NORTHERN TERRITORY POLICE

First Respondent

DAVID O’RIORDAN

Second Respondent

DARREN ROBSON

Second Respondent

REASONS FOR JUDGMENT

  1. Mr Rodney Barnes is an Aboriginal resident of Tennant Creek.  He believes that he has been subject to considerable discrimination from members of the police force as a result of his race.  He has made complaints about this alleged conduct to the Commissioner of Police and others.  He has sought redress from the Australian Human Rights Commission and he has sought legal aid to assist him in these matters and with other matters about which he is concerned. 

  2. The matter before me involves a complaint made to the Australian Human Rights Commission which was undated but was terminated under s.46PO(2) of the Australian Human Rights Commission Act 1986 (Cth)[1] on 24 April 2012.  Following receipt of that determination Mr Barnes determined to seek relief from this court under s.46PO of the AHRCA.  He filed an application on 20 June 2012.  In the application he was asked what orders he sought against the respondents.  He nominated:

    “(1)     Charges of criminal act, and;

    (2)     Dismissal.”

    He noted under the question:

    “What discrimination are you complaining of?  Racially motivated attack.”

    [1] “AHRCA”

  3. It is not open to this court to bring charges of criminal conduct against a respondent to this type of proceedings or to order that person's dismissal.  Mr Barnes later indicated that he was seeking damages against the respondents. 

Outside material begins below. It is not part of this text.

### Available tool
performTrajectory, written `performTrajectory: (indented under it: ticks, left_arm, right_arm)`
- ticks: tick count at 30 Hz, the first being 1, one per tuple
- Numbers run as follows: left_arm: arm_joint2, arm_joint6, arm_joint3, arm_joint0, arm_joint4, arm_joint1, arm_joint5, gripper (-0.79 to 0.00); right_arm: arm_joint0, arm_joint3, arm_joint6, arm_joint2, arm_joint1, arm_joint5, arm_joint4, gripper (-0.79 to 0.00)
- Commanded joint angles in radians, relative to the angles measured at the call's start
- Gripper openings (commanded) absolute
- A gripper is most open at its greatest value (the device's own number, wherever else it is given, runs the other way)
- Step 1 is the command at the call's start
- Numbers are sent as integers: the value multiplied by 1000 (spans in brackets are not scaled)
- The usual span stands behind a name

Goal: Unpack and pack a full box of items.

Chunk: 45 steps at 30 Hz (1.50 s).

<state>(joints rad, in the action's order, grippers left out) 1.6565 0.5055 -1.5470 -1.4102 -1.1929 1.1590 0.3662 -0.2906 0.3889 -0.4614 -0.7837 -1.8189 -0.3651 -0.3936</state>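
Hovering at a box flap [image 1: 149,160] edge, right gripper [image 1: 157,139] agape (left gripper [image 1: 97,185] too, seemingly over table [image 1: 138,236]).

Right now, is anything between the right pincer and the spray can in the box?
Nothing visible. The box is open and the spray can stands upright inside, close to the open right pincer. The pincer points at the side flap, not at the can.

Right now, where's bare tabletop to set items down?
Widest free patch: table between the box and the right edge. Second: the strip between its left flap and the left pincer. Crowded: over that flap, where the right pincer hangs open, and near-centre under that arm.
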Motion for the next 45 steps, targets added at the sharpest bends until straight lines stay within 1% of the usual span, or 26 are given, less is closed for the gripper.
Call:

  4. The three respondents to the application are the Northern Territory Police, Darren Robson and David O'Riordan.  I am informed that there is no such entity as the Northern Territory Police.  It is a branch of the Northern Territory Government but it has been thought more convenient to all parties that the organisation be named in that way. 

  5. The manner in which proceedings are brought to this court under the AHRCA is codified in Part IIB Division 2 of the Act and in particular in s.46PO. The relevant sections for the purposes of this application being ss.46PO(1) and 46PO(3):

    “Application to court if complaint is terminated

    (1)  If:

    (a)  a complaint has been terminated by the President under section 46PE or 46PH; and

    (b)  the President has given a notice to any person under subsection 46PH(2) in relation to the termination;

    any person who was an affected person in relation to the complaint may make an application to the Federal Court or the Federal Magistrates Court, alleging unlawful discrimination by one or more of the respondents to the terminated complaint.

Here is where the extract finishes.